# WORK INSTRUCTIONS:
Look for the string "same" in the listing below and copy every line in which it appears.

[Opening SUPPLIED INFORMATION section]

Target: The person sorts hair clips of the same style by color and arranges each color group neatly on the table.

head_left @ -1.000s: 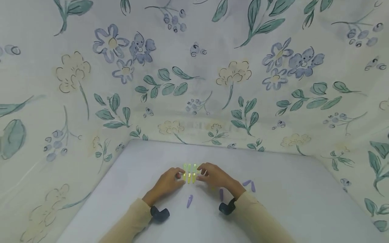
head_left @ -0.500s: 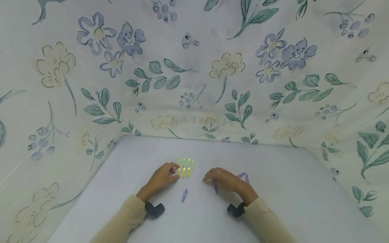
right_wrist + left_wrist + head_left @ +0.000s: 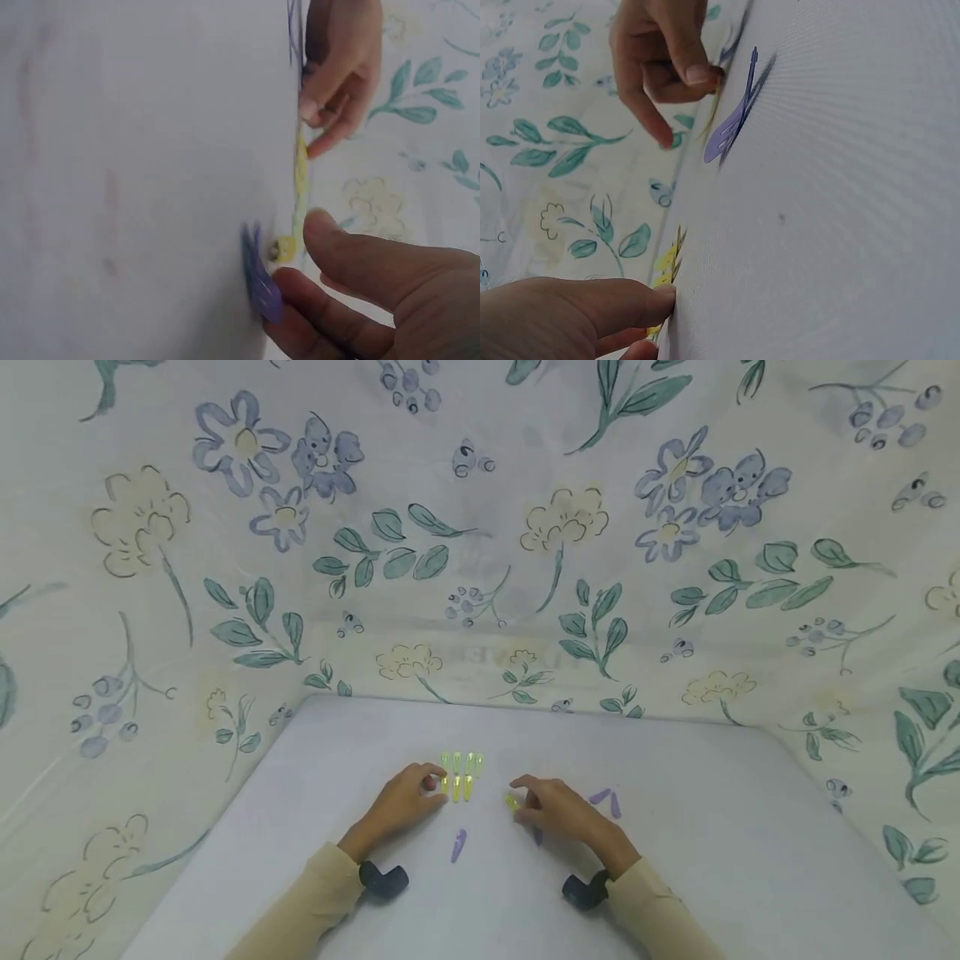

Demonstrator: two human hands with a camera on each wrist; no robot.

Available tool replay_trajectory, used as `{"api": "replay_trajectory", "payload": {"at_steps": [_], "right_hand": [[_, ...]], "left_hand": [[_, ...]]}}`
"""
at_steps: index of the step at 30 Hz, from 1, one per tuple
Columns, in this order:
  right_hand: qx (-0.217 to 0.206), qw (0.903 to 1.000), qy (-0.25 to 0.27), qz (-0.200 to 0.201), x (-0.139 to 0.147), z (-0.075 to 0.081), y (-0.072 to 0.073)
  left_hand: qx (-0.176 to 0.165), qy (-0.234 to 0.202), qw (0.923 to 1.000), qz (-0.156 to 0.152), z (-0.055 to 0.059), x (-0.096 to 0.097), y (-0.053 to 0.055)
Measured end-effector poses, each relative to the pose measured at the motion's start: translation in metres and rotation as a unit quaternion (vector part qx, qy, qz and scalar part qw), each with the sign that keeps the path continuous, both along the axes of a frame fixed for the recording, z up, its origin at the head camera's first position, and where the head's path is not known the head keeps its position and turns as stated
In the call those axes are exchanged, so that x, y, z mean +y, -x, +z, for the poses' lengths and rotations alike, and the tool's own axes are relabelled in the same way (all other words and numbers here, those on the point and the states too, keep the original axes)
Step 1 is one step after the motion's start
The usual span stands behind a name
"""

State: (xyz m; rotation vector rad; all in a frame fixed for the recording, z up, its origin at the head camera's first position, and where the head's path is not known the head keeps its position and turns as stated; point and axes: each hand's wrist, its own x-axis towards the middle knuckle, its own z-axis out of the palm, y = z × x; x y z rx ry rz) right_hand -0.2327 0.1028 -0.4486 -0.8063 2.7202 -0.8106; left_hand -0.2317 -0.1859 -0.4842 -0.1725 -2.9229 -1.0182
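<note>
Snap hair clips lie in two rows on the white table: several pale green ones (image 3: 457,762) behind, and three yellow ones (image 3: 457,788) in front. My left hand (image 3: 408,795) rests at the left end of the yellow row, thumb and index fingertips touching the leftmost yellow clip; in the left wrist view the thumb (image 3: 641,300) partly covers the yellow clips. Right of the rows, my right hand (image 3: 558,810) pinches another yellow hair clip (image 3: 512,802). The right wrist view shows that yellow clip (image 3: 283,250) end-on near the thumb, with a purple clip (image 3: 264,292) close by the fingers.
One purple clip (image 3: 459,846) lies in front of the rows. Another purple clip (image 3: 538,837) is partly hidden by the right hand. Two more purple clips (image 3: 600,796) lie to its right. Floral fabric (image 3: 480,568) rises behind the table (image 3: 675,860).
My right hand left the right end of the green row, uncovering a pale green clip, moved right, and took hold of a loose yellow clip. The left hand stayed by the rows.
</note>
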Motion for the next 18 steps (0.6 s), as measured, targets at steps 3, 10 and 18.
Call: {"api": "replay_trajectory", "payload": {"at_steps": [3, 10, 18], "right_hand": [[-0.002, 0.9999, 0.015, 0.007, 0.008, -0.001, 0.003], [0.009, 0.997, -0.008, 0.076, 0.013, -0.006, 0.013], [0.007, 0.9972, -0.015, 0.072, 0.015, -0.008, 0.014]], "left_hand": [[0.005, 0.002, 1.0, -0.005, -0.001, 0.001, 0.0], [0.004, 0.002, 1.0, -0.003, 0.001, 0.0, -0.003], [0.005, 0.001, 1.0, 0.0, -0.001, 0.005, -0.005]]}}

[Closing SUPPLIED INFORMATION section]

# RESPONSE:
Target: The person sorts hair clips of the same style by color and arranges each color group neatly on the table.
In the call those axes are exchanged, so that x, y, z mean +y, -x, +z, for the poses' lengths and rotations alike, and the tool's own axes are relabelled in the same way (all other words and numbers here, those on the point and the states too, keep the original axes)

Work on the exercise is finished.